** REQUIRED ACTION **
In the records below, tally each line that contains the word "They" and give the total only.

Records excerpted from a collection
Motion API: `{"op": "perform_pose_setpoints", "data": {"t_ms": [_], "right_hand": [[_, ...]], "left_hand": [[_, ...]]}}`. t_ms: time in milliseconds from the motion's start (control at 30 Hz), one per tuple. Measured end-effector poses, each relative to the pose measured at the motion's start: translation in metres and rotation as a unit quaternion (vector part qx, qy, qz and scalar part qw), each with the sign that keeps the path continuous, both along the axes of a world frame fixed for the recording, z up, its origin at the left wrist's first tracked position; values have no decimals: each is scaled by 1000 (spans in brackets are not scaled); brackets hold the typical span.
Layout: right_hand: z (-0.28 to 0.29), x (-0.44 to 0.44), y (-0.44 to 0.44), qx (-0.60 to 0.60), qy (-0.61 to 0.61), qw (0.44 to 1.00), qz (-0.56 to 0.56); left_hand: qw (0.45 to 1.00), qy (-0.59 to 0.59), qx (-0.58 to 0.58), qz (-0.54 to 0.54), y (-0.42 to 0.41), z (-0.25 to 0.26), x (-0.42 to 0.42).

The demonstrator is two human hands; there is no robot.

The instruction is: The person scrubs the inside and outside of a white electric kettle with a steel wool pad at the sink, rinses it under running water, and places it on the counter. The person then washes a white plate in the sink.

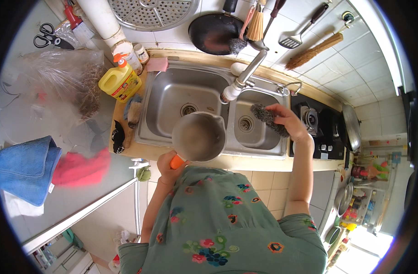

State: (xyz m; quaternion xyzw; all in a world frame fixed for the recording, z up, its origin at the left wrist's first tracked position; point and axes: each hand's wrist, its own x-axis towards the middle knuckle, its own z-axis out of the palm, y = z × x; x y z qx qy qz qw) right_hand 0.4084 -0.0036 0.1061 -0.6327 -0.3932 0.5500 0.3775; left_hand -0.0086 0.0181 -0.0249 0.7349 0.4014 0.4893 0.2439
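Note:
My left hand (168,167) grips the orange handle (176,161) of a saucepan (199,137). The pan is held over the front of the large steel sink basin (168,92), its inside facing up at me. In my right hand (288,120) is a dark grey wire scouring pad (266,118), held above the small sink basin (257,138). The pad stretches out to the left of my fingers, apart from the pan. Between the basins hangs the faucet (245,77) with a white spout end; I cannot tell if water runs.
A yellow detergent bottle (120,80) and a brush (134,111) stand left of the sink. A gas stove (327,130) lies to the right. A frying pan (209,34), a slotted spatula (293,41) and a coir brush (315,51) hang on the tiled wall. A pink sponge (157,64) rests behind.

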Motion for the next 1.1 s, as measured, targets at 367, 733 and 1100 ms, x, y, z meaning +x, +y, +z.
{"op": "perform_pose_setpoints", "data": {"t_ms": [367,733,1100], "right_hand": [[-190,33,65,-115,174,948,-239],[-270,73,175,-97,194,934,-285],[-255,63,162,-124,317,901,-269]], "left_hand": [[997,52,-60,10,85,28,34],[981,162,-86,-60,117,-21,75],[994,73,-65,-57,96,-45,100]]}}
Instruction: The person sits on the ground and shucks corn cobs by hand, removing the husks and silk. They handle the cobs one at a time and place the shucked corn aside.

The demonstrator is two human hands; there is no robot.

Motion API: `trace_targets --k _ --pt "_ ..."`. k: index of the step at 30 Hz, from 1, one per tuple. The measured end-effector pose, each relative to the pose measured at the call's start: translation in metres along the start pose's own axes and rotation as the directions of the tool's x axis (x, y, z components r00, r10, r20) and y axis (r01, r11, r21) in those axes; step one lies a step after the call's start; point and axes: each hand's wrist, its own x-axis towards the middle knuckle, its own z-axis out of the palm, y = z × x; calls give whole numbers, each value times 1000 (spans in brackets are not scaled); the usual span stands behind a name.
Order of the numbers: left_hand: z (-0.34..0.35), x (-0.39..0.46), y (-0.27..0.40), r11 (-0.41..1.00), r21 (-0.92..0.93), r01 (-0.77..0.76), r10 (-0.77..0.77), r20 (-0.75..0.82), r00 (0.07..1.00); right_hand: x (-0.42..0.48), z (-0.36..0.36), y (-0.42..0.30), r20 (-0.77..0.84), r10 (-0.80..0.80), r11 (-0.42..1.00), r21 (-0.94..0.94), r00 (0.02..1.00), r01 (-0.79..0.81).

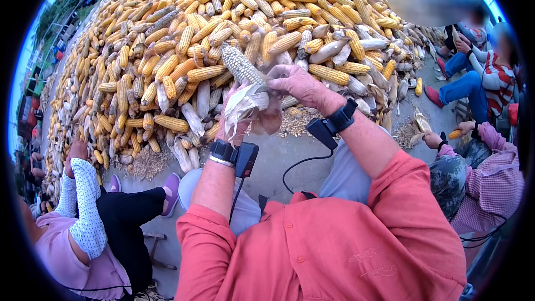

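A pale, whitish corn cob (242, 65) with bare kernels points up and away from me, over the edge of the corn pile. Around its base my left hand (234, 97) is closed, partly hidden behind peeled-back dry husk (248, 102). The fingers of my right hand (299, 85) pinch husk at the cob's lower end. Both hands meet at this one ear. Just beyond them lie yellow husked cobs (205, 73) and some ears still in pale husk (330, 50).
The large corn pile (167, 29) slopes up ahead. Loose kernels (296, 123) lie on the concrete floor (276, 163). Seated people work on the left (83, 234) and right (489, 175). A wooden stool (156, 242) stands at left. Cables (288, 171) hang from my wrist devices (246, 159).
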Motion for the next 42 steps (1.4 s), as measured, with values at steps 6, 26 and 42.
trace_targets --k 6,26,42 --pt "7 8 -3 997 80 -17 22 -60 998 -1 -7 9 -26 -305 896 -346 952 278" --pt "-11 25 -15 972 234 -23 27 -16 999 -39 -5 -3 -198 -449 782 -559 871 276" --pt "23 -5 -26 863 506 9 -90 135 987 13 -8 34 -394 -191 981 -110 899 160"
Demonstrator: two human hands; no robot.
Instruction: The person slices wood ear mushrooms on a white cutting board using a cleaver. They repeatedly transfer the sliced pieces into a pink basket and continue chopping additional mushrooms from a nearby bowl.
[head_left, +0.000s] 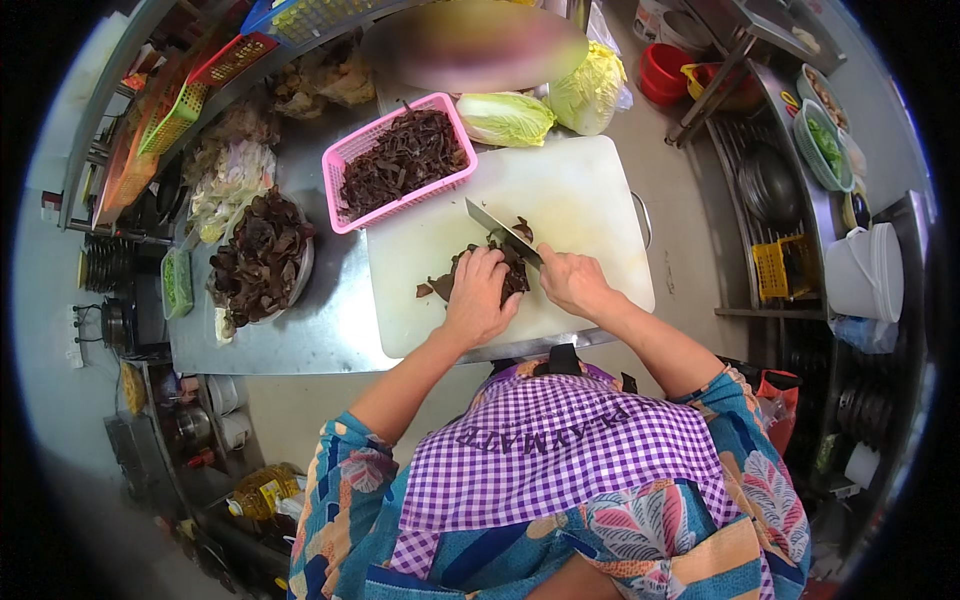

** WRITTEN ANSWER **
2